L’épreuve du baccalauréat prévu le 17 juin « va forcément connaître certaines évolutions, soit de date, soit de contenu » a-t-il souligné avant de préciser : « Mon premier critère, c’est de garantir aux élèves qu’ils pourront avoir un baccalauréat cette année (…) et de faire en sorte que le niveau général soit bon dans notre pays ». 

« Chaque élève dépend de son environnement familial »

« C’est tout à fait juste de dire qu’une telle période peut accentuer les inégalités. Puisque chaque élève dépend de son environnement familial. Donc c’est à nous, Éducation nationale, de nous efforcer de compenser ses inégalités » a-t-il poursuivi.

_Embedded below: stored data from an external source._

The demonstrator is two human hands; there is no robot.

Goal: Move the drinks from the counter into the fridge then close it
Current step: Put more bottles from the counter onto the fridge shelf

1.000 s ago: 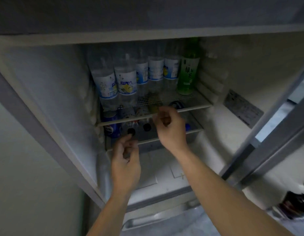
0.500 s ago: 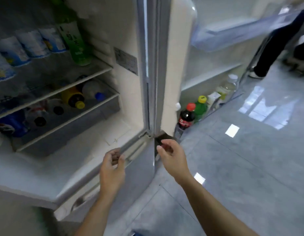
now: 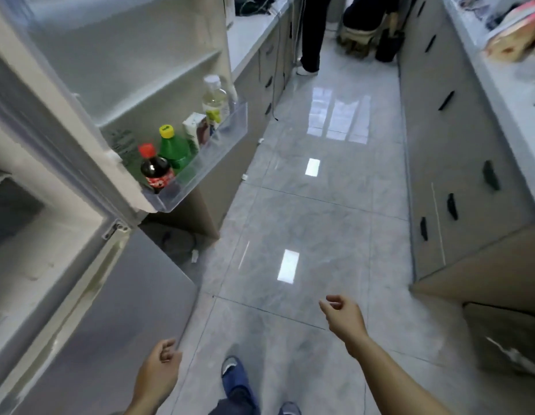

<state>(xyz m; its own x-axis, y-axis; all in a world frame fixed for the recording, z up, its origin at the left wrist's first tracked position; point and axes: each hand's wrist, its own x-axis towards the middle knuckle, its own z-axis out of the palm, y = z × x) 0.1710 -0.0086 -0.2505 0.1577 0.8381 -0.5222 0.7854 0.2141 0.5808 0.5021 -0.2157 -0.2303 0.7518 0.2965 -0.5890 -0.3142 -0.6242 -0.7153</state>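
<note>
Nothing is being held by either hand. The left hand [image 3: 159,369] is hanging with loosely curled fingers just beside the grey lower door [image 3: 110,310] of the fridge, and whether it is touching is not being shown clearly. The right hand [image 3: 344,317] is being held out over the tiled floor [image 3: 320,205], fingers loosely curled. The upper fridge door [image 3: 134,55] is being left open; in its clear door bin [image 3: 206,172] a cola bottle [image 3: 156,170], a green bottle [image 3: 174,149], a small carton [image 3: 194,128] and a clear bottle [image 3: 214,98] are being kept upright.
</note>
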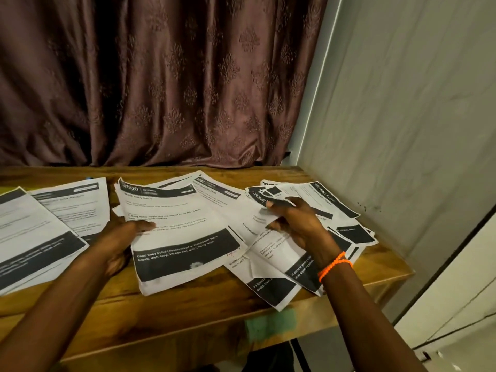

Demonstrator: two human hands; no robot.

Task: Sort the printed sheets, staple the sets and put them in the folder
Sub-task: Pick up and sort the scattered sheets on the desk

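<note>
Sorting stage: the left hand (122,237) grips the edge of the baby-bottle sheet (171,224), thumb on top, lifting it off the table (188,312), while the right hand (298,226), fingers curled, pinches a sheet in the loose pile (308,210), apparently to separate sets.

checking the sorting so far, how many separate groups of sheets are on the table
3. A left group lying flat, a middle stack gripped by the left hand, and a fanned right pile under the right hand. Overlaps hide the sheet counts.
</note>
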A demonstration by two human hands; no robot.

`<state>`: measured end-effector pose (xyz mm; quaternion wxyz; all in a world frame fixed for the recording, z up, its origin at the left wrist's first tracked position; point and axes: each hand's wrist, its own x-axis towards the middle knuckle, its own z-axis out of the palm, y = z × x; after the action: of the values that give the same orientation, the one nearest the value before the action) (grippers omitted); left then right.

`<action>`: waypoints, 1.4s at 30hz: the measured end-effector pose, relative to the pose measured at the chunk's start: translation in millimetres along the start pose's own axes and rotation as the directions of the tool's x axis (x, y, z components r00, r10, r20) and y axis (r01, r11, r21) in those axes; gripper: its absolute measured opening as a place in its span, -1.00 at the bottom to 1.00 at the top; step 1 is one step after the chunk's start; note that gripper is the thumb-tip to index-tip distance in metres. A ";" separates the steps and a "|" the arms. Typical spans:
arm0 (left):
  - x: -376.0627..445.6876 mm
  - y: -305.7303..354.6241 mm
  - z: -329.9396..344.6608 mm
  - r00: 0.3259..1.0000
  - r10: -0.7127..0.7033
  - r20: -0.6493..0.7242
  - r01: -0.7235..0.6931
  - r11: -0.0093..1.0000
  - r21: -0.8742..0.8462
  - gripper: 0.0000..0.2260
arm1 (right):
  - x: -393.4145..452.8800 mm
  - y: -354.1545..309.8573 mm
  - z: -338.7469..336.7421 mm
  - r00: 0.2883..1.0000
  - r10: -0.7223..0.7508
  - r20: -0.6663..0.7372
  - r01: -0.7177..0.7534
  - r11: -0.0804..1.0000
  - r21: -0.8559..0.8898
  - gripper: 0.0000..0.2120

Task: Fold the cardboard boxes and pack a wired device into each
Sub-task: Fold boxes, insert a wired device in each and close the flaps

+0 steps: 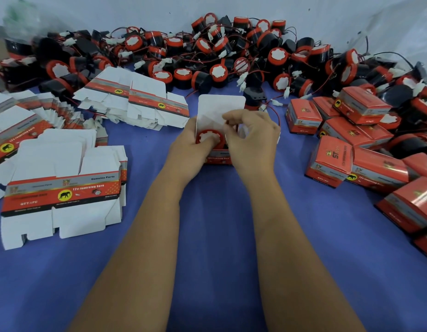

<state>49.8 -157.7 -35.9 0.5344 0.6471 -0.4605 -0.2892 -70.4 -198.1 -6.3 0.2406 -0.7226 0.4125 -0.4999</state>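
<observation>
An open red and grey cardboard box (218, 157) stands at the table's middle, its white lid flap (220, 107) raised behind. A red-rimmed horn device (208, 136) with a white centre sits inside it. My left hand (190, 142) grips the box's left side, with the thumb on the device. My right hand (252, 137) is over the box's right side, its fingers curled and pinching a white side flap. A red wire (275, 116) loops from behind my right hand.
A big pile of loose red and black horns (207, 56) with wires lies along the back. Flat unfolded boxes are stacked at the left (61, 188) and at the back left (135, 99). Several closed red boxes (351, 144) crowd the right side on the blue cloth (214, 236).
</observation>
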 end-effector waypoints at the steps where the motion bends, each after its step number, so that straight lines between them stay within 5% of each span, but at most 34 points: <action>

Pour ce faire, Jean-Michel Blanquer annonce des « efforts spécifiques pour venir en aide aux élèves les plus en difficulté pendant la période de crise et après la période de crise ». Le ministre explique avoir demandé à ce que ces familles soient contactées « au moins une fois par semaine, si possible plus, pour les familles les plus en difficulté ». Sont concernés, les élèves en zone d’éducation prioritaire, les élèves en milieu rural éloigné ou les élèves en lycée professionnel.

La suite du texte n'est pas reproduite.